From a complexity perspective Korotayev's establishes a key point, that of the bifurcations of social and kinship organisation that coalesced historically around the differential practices of the major world religions. It draws on the World Cultural database and the world religion as well as other variables. The Murdockian comparative approach, up to Korotayev, had developed to the point where the nonindependence of cultures was well-recognized, and ways of taking the larger configurations of cultural systems into account had been reckoned to lie, in the latest iteration, along lines of high-order proto-linguistic communities. Korotayev demonstrates the effects of breaking what might be seen as a ritual taboo of Murdockian comparison: Thou Shalt Not Code World Religion. By doing so, Korotayev releases the Murdockian spell that lingers over the comparative approach in anthropology, and goes on to demonstrate the powerful effects of world religious communities — dating from what Jaspers calls the "Axial Age" (800–200 BCE) – on the preservation and differentiation of distinctive social and political structures in Eurasia.
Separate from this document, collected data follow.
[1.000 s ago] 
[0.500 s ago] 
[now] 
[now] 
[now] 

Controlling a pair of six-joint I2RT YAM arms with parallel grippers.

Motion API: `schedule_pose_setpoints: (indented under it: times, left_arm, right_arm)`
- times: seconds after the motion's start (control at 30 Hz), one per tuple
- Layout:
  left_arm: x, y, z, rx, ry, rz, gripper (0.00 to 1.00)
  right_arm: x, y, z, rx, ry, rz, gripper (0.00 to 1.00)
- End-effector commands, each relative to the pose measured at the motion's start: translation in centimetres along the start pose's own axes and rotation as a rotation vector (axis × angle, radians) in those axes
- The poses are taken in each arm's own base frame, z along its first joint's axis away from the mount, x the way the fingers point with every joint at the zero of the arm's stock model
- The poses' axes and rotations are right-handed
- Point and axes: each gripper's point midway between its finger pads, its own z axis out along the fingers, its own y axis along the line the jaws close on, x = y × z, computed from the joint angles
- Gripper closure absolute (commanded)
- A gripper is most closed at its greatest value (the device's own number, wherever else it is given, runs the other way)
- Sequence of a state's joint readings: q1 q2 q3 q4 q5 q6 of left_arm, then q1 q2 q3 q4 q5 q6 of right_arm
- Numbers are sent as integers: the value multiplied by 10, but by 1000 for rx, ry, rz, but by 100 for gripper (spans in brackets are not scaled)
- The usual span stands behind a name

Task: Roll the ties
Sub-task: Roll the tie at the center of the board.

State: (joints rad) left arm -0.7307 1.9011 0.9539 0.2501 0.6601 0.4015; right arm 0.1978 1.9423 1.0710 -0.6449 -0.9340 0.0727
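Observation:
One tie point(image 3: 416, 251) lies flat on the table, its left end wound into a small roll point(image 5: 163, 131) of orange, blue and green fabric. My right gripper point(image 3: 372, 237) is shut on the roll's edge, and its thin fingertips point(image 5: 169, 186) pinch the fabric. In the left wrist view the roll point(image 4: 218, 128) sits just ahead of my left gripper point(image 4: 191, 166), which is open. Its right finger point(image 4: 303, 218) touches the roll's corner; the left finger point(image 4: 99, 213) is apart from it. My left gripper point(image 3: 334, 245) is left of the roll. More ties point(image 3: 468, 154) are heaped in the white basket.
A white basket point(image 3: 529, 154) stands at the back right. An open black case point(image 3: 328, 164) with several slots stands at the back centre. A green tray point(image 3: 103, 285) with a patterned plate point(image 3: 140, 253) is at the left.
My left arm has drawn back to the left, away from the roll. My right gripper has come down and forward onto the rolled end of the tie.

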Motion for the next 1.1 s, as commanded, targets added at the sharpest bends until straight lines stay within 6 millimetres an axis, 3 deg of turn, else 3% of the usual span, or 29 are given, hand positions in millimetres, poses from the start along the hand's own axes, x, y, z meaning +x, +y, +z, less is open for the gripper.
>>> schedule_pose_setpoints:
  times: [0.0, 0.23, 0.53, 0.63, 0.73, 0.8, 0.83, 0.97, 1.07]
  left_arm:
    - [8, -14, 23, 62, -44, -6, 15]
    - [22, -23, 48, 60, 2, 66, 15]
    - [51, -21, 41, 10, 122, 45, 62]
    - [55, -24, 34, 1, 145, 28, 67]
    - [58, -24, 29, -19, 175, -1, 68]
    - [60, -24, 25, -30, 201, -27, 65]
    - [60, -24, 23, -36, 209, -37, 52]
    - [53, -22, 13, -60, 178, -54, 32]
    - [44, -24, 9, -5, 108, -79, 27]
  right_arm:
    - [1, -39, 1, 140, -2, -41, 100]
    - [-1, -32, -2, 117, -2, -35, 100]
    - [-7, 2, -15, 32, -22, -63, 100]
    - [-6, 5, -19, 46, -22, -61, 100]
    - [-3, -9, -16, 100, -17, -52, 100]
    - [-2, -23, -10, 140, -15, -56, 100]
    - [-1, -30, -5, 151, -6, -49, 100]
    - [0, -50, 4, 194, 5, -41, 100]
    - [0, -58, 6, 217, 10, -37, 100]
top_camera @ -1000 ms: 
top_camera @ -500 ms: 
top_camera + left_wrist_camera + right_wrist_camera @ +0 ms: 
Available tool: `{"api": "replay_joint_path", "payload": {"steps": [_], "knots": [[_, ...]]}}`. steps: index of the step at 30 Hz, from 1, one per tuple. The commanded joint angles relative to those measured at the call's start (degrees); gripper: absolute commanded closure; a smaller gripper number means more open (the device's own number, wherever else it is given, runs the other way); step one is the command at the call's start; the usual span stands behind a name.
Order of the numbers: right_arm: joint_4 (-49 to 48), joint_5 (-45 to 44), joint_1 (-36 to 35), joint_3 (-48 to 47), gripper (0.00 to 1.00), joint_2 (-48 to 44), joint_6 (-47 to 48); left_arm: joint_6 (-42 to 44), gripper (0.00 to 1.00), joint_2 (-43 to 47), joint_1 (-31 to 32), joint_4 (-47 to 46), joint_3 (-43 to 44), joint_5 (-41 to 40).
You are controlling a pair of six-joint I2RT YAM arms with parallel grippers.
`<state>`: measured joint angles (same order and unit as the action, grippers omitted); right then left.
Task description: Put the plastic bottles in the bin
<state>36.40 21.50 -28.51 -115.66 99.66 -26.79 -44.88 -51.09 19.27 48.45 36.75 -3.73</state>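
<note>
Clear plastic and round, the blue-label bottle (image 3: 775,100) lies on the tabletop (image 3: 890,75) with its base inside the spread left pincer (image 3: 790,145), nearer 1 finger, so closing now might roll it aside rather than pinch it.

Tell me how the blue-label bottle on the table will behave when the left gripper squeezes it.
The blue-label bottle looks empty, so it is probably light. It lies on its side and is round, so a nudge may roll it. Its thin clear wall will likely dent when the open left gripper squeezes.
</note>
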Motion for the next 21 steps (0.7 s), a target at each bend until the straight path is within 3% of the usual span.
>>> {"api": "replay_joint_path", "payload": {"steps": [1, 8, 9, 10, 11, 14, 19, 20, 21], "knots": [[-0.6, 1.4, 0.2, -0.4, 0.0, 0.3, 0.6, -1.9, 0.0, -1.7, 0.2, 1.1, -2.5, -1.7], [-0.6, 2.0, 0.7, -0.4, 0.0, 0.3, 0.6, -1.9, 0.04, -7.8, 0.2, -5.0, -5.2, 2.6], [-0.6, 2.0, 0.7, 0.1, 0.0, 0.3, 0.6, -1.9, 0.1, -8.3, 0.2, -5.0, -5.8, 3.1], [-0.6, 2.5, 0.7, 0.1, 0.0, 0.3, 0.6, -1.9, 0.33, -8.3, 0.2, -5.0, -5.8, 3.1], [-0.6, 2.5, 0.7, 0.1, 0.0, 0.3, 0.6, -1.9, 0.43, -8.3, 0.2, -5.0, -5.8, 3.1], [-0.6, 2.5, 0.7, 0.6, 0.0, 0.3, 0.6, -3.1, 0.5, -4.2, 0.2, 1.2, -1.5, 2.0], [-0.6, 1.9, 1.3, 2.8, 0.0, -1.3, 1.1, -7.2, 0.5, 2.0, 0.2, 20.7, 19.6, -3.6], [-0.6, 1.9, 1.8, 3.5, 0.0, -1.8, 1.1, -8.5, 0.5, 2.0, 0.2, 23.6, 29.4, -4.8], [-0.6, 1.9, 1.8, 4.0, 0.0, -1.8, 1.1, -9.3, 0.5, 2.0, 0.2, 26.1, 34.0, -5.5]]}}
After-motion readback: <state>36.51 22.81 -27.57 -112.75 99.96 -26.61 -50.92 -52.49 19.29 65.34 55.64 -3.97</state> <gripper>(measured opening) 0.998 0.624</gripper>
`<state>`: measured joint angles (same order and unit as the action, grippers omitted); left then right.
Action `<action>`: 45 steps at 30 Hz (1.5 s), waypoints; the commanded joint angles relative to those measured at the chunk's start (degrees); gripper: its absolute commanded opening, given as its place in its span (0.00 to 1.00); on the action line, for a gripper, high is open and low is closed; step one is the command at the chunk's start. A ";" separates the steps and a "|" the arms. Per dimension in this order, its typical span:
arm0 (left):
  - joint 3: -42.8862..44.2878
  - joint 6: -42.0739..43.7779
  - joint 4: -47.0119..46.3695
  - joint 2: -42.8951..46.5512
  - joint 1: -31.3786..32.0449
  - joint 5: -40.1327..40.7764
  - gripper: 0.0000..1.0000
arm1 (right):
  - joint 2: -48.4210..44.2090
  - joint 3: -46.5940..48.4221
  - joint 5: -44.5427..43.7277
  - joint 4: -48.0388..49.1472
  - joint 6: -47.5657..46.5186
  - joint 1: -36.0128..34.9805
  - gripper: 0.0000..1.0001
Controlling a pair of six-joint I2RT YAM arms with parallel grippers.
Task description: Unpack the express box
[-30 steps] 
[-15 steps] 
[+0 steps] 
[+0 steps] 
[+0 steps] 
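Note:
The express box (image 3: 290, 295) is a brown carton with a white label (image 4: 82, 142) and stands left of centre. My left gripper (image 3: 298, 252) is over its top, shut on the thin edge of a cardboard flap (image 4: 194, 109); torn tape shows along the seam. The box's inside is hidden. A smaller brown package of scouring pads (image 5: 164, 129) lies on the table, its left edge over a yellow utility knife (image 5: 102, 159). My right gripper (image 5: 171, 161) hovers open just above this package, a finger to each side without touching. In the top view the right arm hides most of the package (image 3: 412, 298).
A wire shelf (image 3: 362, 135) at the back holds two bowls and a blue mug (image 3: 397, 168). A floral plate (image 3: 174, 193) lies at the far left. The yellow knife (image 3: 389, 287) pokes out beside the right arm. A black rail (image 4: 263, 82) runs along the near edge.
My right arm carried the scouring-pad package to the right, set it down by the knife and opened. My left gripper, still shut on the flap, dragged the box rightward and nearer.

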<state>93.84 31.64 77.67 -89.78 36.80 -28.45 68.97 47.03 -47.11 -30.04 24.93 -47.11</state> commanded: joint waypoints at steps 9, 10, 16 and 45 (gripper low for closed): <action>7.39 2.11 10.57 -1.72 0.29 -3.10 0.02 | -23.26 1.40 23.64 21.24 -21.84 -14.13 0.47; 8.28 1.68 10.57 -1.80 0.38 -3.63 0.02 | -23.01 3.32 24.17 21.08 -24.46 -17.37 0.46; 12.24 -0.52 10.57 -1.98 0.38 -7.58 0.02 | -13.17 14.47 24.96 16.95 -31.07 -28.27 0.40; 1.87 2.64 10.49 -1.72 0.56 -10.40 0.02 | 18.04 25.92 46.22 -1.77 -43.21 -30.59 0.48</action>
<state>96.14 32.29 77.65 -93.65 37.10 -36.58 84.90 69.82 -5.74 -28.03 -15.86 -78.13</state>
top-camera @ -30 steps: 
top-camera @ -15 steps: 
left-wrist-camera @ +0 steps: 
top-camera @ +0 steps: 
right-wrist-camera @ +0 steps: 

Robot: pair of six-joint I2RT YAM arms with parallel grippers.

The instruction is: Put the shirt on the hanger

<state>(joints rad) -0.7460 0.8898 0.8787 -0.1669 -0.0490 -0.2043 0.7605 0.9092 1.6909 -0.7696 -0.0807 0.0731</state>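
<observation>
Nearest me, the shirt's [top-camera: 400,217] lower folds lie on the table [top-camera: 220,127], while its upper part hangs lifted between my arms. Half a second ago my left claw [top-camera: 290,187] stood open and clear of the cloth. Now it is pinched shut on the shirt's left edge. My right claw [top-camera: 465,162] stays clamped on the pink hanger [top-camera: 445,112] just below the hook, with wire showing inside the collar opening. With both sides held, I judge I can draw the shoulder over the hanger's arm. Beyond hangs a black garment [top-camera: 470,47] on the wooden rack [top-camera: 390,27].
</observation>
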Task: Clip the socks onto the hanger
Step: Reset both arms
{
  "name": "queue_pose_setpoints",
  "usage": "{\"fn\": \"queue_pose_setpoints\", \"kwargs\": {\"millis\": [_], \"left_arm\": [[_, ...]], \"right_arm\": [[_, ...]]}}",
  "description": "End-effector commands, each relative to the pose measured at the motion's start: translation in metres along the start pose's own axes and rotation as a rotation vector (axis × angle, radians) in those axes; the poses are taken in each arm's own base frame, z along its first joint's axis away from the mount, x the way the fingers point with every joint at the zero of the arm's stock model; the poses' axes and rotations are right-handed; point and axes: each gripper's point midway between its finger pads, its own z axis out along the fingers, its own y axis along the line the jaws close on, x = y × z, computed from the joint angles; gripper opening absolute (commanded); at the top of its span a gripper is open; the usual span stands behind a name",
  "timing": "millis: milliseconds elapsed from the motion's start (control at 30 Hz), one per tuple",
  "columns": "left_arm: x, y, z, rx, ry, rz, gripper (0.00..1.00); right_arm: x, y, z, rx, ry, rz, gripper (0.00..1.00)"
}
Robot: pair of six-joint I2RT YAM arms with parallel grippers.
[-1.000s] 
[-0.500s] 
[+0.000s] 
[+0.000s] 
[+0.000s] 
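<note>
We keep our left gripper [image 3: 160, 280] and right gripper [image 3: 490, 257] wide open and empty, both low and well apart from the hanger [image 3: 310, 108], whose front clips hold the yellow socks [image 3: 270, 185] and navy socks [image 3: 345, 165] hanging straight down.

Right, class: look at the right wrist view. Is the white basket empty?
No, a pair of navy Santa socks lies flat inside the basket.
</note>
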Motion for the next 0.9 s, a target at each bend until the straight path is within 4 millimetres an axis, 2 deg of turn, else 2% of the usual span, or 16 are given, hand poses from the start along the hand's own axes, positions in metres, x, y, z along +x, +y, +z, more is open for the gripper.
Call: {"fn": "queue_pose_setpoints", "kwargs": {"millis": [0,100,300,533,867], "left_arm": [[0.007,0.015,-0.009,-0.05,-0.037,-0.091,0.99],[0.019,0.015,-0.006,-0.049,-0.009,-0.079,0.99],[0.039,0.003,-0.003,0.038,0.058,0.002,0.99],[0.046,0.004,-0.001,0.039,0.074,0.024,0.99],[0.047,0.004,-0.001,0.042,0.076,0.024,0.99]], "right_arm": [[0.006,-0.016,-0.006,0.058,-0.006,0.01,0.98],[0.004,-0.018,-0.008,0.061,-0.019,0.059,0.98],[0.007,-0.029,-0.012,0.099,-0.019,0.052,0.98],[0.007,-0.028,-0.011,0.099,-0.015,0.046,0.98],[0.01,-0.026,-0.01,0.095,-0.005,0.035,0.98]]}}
His introduction and conclusion suggest that an objectivist natural history approach to human history, in which subjective factors are of local importance but fade out in terms of lasting effects over generations, is a valid approach to the "pre-Axial" condition of human societies, while a subjectivist history of consciousness is a necessary complement to the "post-Axial" condition. Korotayev succeeds in placing these two complementary approaches in context and showing their linkages in terms of how subjective and religious factors play out in human history alongside objective factors such as demography and ecology, each informing the other. He shows how it is impossible to arrive at valid inferential results from comparative approaches without an integration of the two, a situation he aptly calls "Galton's opportunity" for those are of century-old critiques of the comparative method. The reader will be surprised at the depth of empirical comparative findings in this short book. Following Murray Leaf's Man, Mind and Science (1974) this work is a major contribution to repair of the material/ideational rift in anthropology.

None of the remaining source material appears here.